Le risque est alors le suivant: le contribuable, qui paie la numérisation des données de la Confédération et des cantons, va exiger que les cabinets d’avocats s’alignent et informatisent leurs documents. Or, s’ils veulent rester compétitifs, ces derniers ne pourront pas répercuter les frais supplémentaires sur leurs mandants. Ils devront les financer eux-mêmes.
Un autre point reste incertain, celui de garantir la sécurité du transfert des documents électroniques. L’idée est de conserver dans un même lieu les données de la police, des ministères publics et des tribunaux. Ce qui augmente la probabilité d’interruptions de systèmes ou d’attaques pirates.
Une justice électronique efficace aurait pourtant bien des avantages. Les partis pourraient disposer des actes en tout temps. Les documents seraient facilement transmis, examinés et retravaillés. Le «home office» se ferait sans transport de papiers. Les laborieuses copies n’auraient plus lieu d’être. Les archives diminueraient.
Autant de bénéfices auxquels même les adeptes de la justice électronique peinent à croire. Ils n’attendraient pas, sinon, que cette dernière devienne obligatoire pour l’appliquer. La CDDJP estime pour sa part que cette obligation n’a de sens que si tous les acteurs concernés utilisent les données et programmes qui s’y rapportent, et que «le transfert des dossiers reste fluide entre toutes les autorités concernées».
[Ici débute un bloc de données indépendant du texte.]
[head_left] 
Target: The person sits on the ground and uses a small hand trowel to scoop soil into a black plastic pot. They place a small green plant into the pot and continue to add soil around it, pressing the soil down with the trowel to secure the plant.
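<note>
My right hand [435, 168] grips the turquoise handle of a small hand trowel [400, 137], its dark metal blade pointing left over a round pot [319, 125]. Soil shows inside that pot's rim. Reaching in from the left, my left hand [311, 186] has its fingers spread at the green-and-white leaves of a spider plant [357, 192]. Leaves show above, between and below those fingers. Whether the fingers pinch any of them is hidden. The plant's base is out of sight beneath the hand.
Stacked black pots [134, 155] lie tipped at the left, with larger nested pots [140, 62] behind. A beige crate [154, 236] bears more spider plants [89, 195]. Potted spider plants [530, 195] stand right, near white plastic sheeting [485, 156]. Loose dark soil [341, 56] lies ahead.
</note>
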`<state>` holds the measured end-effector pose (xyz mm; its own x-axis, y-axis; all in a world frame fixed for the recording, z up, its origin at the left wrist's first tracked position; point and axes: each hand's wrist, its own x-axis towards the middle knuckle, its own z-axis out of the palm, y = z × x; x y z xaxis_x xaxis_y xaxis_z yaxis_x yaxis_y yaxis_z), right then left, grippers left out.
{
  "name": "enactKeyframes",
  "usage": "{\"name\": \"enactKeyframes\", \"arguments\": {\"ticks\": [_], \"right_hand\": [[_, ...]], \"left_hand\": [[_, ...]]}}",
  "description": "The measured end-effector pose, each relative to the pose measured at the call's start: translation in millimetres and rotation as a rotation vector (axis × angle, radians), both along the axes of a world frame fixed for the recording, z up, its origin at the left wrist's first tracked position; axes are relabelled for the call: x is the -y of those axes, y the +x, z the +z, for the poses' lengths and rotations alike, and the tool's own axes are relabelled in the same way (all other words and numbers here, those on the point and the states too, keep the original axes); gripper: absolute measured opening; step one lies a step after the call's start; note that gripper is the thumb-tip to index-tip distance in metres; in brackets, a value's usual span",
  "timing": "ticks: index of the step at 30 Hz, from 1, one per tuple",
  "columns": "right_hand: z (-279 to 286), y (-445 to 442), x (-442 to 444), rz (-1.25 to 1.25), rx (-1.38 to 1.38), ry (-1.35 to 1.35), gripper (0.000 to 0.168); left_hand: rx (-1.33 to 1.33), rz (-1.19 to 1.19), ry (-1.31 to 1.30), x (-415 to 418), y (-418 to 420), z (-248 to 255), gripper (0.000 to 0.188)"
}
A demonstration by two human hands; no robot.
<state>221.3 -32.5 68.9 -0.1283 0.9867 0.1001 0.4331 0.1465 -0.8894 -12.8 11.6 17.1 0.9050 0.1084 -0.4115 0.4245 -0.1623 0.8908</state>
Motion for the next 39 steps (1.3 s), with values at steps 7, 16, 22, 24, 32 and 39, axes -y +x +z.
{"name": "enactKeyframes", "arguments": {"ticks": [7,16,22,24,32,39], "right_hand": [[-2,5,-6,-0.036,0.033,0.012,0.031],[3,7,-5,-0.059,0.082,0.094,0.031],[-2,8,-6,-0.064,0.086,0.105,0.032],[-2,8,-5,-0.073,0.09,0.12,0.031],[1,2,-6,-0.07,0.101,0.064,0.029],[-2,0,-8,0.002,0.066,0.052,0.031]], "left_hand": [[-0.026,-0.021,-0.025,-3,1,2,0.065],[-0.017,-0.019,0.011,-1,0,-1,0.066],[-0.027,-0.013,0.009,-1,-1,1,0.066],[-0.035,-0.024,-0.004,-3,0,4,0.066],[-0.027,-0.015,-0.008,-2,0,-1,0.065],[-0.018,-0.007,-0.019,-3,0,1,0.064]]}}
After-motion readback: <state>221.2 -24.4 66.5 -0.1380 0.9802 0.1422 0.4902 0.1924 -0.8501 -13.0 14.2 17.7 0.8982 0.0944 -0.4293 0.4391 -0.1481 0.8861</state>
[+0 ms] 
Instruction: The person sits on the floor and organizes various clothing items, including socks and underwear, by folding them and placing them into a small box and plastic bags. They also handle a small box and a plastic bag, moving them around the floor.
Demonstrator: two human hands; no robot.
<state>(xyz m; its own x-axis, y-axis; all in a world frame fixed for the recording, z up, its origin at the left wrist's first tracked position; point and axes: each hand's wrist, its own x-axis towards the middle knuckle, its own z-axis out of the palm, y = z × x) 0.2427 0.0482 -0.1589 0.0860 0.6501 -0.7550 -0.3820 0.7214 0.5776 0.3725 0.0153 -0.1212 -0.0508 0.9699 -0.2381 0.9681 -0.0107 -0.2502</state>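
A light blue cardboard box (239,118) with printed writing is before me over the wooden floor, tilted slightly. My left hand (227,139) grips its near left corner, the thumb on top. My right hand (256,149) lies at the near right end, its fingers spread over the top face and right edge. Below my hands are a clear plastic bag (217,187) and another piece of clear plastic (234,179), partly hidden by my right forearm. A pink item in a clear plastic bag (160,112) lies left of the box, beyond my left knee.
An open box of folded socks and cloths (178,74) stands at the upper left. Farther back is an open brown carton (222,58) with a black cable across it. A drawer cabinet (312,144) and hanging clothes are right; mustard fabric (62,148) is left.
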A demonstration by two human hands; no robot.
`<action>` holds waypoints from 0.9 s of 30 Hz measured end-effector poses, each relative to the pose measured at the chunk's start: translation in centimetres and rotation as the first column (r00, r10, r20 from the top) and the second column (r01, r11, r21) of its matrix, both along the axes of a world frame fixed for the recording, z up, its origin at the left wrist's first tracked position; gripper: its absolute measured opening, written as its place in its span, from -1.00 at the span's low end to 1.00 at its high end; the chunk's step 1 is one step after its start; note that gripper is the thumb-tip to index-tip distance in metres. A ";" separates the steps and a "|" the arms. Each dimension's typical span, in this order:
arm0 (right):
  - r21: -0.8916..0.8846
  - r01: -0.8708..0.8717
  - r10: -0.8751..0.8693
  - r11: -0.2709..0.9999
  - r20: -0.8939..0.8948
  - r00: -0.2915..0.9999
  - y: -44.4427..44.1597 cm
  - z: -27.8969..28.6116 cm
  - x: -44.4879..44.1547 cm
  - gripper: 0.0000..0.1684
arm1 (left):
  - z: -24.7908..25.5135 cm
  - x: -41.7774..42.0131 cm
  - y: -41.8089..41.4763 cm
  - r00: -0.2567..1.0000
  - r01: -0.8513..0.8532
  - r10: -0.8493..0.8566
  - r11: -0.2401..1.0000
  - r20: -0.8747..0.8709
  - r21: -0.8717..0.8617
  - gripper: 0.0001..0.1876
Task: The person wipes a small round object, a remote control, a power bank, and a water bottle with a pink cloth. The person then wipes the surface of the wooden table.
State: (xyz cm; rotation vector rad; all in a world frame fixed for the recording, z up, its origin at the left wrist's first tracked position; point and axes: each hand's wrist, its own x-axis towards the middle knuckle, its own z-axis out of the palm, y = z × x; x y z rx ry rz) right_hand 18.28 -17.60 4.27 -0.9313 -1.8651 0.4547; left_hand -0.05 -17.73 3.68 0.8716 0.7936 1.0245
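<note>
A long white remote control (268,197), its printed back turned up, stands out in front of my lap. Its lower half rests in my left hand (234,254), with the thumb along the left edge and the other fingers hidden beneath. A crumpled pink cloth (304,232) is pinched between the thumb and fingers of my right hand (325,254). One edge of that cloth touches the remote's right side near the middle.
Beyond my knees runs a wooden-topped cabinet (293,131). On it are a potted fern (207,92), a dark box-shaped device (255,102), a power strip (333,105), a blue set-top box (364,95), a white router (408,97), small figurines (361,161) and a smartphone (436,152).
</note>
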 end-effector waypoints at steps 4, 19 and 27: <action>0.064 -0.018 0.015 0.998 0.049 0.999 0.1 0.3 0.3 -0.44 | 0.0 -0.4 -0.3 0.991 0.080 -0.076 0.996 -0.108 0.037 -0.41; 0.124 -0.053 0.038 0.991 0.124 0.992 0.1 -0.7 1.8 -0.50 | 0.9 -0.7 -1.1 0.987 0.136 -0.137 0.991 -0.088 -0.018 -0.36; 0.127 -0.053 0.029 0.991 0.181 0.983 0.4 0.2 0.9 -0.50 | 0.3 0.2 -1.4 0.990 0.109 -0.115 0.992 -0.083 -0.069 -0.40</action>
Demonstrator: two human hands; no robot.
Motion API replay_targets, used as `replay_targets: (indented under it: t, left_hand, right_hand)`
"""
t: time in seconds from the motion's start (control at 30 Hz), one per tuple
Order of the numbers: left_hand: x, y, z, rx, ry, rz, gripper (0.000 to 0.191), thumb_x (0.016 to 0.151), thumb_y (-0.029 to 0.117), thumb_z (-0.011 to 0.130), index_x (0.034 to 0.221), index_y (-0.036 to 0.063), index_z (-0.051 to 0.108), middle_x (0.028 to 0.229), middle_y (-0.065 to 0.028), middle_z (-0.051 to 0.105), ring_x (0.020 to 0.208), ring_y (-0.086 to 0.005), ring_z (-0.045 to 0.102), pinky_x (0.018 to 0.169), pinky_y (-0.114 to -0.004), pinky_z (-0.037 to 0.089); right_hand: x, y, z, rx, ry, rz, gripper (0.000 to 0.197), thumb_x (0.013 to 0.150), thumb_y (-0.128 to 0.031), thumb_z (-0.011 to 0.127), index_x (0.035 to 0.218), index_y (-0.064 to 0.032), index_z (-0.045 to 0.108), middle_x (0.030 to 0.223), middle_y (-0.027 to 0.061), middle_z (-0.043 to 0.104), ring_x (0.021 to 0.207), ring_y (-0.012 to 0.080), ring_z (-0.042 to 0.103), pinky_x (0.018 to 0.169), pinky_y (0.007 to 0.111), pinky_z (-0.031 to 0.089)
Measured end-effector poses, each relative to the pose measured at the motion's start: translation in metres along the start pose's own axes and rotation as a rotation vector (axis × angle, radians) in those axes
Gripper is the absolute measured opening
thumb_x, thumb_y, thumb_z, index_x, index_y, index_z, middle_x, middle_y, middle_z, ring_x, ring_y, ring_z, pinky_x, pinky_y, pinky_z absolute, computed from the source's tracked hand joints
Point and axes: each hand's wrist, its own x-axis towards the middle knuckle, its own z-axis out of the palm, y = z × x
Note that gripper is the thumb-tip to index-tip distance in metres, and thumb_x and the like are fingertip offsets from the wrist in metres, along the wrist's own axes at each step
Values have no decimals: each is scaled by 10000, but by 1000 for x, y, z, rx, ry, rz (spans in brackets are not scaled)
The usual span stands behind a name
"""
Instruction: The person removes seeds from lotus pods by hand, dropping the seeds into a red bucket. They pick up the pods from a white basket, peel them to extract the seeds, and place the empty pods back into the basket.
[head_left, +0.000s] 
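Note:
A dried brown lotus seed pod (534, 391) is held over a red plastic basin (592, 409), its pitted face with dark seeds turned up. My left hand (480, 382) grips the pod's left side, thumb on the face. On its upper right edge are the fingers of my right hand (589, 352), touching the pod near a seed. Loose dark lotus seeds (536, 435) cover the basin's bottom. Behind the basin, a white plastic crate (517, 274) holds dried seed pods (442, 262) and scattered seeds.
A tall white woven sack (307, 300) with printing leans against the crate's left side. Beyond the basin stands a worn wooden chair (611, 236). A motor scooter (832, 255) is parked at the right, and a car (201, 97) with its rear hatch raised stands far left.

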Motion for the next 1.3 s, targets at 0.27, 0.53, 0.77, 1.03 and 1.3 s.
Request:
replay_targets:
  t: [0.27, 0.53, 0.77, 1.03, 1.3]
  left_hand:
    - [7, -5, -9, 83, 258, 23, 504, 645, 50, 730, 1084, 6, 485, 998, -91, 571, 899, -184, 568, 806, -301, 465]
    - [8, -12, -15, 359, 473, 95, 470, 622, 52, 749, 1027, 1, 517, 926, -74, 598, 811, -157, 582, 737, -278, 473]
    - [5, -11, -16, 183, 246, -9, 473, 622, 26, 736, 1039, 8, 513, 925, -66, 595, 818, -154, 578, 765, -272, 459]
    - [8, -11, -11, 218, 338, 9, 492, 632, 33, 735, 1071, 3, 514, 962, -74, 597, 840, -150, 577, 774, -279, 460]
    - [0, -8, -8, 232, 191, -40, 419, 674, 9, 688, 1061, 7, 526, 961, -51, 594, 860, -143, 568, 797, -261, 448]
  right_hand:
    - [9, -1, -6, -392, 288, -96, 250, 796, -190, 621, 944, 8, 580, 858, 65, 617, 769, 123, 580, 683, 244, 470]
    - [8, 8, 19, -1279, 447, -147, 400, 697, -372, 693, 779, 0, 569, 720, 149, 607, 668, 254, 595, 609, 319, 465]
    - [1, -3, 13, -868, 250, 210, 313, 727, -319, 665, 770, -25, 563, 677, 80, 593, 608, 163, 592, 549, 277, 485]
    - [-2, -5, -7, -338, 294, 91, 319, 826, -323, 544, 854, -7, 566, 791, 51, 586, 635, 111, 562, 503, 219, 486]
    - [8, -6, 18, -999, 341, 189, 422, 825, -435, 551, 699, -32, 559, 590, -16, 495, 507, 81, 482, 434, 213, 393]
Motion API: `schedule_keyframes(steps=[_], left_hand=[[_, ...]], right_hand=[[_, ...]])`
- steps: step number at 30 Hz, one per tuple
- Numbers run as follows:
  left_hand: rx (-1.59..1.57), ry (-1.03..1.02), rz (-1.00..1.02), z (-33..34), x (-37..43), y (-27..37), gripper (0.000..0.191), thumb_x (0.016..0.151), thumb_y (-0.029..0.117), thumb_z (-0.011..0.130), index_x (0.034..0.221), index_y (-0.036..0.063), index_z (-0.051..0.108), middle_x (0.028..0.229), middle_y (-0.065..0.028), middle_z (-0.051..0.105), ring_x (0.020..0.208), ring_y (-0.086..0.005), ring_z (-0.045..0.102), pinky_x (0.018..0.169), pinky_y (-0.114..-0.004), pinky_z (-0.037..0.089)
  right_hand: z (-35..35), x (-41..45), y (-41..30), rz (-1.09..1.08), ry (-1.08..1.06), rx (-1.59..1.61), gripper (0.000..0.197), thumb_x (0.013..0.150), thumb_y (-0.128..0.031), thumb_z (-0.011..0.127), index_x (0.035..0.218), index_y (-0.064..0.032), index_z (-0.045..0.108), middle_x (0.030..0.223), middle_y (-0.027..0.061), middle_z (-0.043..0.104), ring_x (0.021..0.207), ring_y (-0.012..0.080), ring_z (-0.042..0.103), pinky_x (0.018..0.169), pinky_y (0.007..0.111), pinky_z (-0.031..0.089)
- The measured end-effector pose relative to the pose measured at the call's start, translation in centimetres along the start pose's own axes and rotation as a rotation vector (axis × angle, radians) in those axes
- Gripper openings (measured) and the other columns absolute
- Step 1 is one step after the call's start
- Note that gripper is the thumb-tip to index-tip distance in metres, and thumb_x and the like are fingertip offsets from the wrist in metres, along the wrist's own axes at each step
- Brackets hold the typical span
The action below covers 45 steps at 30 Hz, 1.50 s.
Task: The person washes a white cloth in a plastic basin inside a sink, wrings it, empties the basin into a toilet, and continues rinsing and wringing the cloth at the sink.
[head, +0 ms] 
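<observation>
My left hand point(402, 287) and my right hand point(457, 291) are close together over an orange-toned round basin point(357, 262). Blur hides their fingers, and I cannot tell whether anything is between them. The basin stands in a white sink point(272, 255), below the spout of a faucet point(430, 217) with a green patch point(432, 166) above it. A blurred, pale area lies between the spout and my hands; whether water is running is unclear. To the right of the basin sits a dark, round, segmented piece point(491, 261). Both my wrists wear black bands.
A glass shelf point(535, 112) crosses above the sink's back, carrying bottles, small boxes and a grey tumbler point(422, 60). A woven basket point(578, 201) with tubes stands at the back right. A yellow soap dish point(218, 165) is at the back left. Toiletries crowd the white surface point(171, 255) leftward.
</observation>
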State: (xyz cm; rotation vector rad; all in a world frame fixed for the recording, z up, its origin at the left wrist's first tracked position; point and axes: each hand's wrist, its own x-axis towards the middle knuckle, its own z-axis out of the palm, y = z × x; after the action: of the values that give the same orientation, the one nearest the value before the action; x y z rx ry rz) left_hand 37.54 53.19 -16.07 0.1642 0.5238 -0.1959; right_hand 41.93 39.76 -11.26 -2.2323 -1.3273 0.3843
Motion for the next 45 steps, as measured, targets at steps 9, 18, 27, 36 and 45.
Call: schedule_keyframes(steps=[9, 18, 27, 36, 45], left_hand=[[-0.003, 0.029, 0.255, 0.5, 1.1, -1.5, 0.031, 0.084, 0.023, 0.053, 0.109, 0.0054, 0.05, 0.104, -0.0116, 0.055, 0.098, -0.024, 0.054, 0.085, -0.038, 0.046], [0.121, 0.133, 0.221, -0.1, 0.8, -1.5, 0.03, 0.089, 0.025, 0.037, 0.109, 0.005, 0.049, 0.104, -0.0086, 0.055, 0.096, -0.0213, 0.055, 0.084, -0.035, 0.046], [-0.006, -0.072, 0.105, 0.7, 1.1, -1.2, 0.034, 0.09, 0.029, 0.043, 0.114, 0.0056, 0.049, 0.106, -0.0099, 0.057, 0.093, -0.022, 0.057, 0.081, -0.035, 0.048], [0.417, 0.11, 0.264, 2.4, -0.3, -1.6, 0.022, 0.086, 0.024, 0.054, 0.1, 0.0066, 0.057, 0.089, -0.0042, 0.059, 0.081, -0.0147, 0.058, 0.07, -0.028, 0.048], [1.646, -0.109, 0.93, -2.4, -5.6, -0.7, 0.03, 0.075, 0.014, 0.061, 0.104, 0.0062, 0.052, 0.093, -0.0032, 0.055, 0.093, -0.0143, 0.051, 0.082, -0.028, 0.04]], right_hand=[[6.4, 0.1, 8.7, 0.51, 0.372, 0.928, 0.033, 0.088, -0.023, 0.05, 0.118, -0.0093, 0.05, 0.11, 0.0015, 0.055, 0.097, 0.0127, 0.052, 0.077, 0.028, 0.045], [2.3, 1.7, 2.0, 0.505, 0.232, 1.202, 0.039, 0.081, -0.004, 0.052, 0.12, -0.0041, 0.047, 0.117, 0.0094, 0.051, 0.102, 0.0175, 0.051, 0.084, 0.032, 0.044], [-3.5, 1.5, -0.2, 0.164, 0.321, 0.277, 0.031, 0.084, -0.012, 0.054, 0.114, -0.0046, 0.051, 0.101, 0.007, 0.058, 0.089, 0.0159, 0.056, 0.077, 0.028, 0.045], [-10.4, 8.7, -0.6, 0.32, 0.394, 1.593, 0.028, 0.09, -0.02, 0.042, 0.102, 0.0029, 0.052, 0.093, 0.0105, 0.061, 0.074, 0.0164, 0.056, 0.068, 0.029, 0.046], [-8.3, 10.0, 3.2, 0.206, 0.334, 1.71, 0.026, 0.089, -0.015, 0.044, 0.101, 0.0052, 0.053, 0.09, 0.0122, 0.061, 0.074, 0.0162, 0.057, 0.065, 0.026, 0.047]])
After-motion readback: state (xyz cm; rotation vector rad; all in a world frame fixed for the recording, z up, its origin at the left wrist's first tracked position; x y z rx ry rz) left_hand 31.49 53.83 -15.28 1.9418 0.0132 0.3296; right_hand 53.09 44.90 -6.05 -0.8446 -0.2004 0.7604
A noter que la Fédération suisse des avocats compte parmi les partisans de l’instauration de dossiers électroniques obligatoire. Son argument principal est que, sans cette modification, la communication juridique digitale ne connaîtrait aucune avancée avant 2021. Cette position réunit-elle la majorité de l’association? La question reste ouverte. Aucune recherche de fond n’a, pour l’instant, permis d’y répondre.